First – the taper… I did a little less running than planned, and a little more eating…. So, my weigh in this morning was 178. I am sure that my last weigh in of 174 was dehydrated….
My plan for the Mountains 2 Beach Marathon on Memorial Weekend was to camp at the Ventura RV Resort. Two other couples were to join my wife and I. But they had flood damage that they thought would be fixed in time, but was not. They cancelled our reservations two weeks ago…. It would have been great. The campground is just west of the 33 freeway on main street- a short walk from downtown Ventura. I would have walked to the shuttle. My friends and my wife would have walked under the freeway to mile 23 of the race and from their to the finish line…. nice….
Instead, I got up at 1:30 a.m. in Palmdale. I left at 2:05. I arrived at a downtown parking lot at 3:35. I put on some sun block, gathered my things and walked a block or two to take the shuttle.
There was a line, but there was also a slew of busses. I got on the 2nd one. I chatted my way to Ojai, where I found a place to rest until the start of the race.

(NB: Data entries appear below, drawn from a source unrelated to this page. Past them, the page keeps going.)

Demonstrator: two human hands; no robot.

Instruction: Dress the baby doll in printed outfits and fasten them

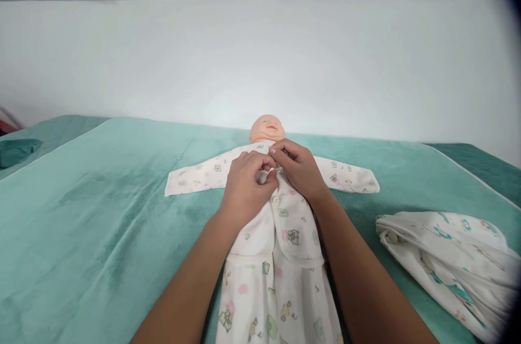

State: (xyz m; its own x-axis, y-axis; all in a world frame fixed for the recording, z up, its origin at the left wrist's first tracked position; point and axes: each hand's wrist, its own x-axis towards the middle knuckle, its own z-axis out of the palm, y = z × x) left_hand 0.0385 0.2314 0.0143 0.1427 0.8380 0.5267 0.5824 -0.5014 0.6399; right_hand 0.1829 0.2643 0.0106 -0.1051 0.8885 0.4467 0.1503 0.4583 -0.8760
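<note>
A baby doll lies on its back, dressed in a white printed jacket whose long sleeves spread out to both sides. Below the jacket's hem show white printed pants. At the upper chest my left hand pinches the edge of the jacket's front opening between thumb and fingers. Close against it, my right hand grips the other edge with bent fingers. A pale round button shows on the front just under my hands. The exact spot between my fingertips is partly hidden.
A teal plush cover lies under the doll, with soft creases at the left. To the right rests a bunched white printed cloth. A white wall rises behind the doll's head.
</note>
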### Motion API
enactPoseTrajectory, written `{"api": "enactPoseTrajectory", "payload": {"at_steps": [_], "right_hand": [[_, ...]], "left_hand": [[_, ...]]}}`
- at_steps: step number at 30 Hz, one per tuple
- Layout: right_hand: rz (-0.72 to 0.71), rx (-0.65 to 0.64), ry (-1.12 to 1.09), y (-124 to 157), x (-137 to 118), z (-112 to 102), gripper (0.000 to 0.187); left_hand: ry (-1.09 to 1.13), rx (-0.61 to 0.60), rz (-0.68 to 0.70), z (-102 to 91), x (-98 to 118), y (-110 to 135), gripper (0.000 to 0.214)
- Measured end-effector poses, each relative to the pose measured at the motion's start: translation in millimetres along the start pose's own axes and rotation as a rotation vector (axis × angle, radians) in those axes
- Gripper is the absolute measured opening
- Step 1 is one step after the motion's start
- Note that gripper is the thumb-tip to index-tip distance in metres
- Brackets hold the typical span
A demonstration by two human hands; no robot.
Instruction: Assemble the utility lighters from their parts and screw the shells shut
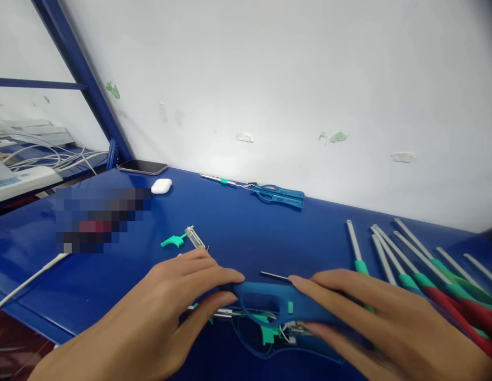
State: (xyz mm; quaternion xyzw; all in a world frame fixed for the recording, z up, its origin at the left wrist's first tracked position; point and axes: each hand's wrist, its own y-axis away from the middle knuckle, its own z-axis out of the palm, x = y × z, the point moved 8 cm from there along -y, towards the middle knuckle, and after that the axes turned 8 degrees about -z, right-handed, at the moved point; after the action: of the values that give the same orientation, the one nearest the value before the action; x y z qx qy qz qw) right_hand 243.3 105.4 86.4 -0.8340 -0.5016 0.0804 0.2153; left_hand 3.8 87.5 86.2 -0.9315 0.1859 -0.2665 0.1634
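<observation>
My left hand [178, 301] and my right hand [373, 312] both grip a blue plastic lighter housing [281, 307] low over the blue table [238, 222]. My left fingers pinch its left end; my right fingers wrap its right end. Beneath it lies an open half with green trigger parts [269, 333] and a thin metal rod [274, 275] just behind. A loose green trigger with a clear part [184, 239] lies behind my left hand.
Several metal tubes with green and red collars [420, 264] fan out at the right. An assembled blue long lighter [269, 191] lies by the white wall. A phone [142, 167], a white earbud case [161, 186] and a white cable [27, 283] sit at the left.
</observation>
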Motion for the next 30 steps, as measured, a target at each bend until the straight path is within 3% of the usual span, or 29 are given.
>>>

A side note- I am wearing a hoodie purchased at the thrift store yesterday. I always bring something warm that I don’t mind leaving behind at the start of the race. I find it nicer than dealing with a bag check.
I have been struggling to decide exactly what time to shoot for in this race. My main goal, of course was to qualify for the Boston Marathon. The official time needed is sub 3:40 for men in their upper 50s, but the last couple years you needed to be a couple minutes under that to actually get in. So, anything under 3:37 would be awesome. But I felt that I could do much better.
It turns out that HDR member, and marathon freak, Grant Barnett was serving as pacer for the 3:37 pace group. There was also a 3:32 pace group. I started out behind the 3:32 group figuring I would hang with them and see how it went.
I was using a new app on my Garmin Forerunner 620 watch that is supposed to help with race pacing. It uses your time and distance so far, and your current pace to show you an estimated finish time. The cool thing is that at each mile marker, or at the ones that you actually see, you can hit the lap button and it will adjust things using the “race distance” rather than the gps distance. Most races come out long using GPS due to inability to consistently run tangents.
The first 3 miles were a gradual but steady climb. I saw the projected time hang in the 3:30s for awhile but then drop to something slower. I was feeling great so I eased ahead of the group. At the top of the incline the watch was predicting mid 3:30s – I noted that my first 3 miles put me at 24:29 – just about 8:10 pace. As soon as I started downhill, and the watch detected the quicker speed the estimate dropped into the low 3:20s…. This turns out to not be so useful. The app is assuming you will be running this new downhill speed the rest of the way…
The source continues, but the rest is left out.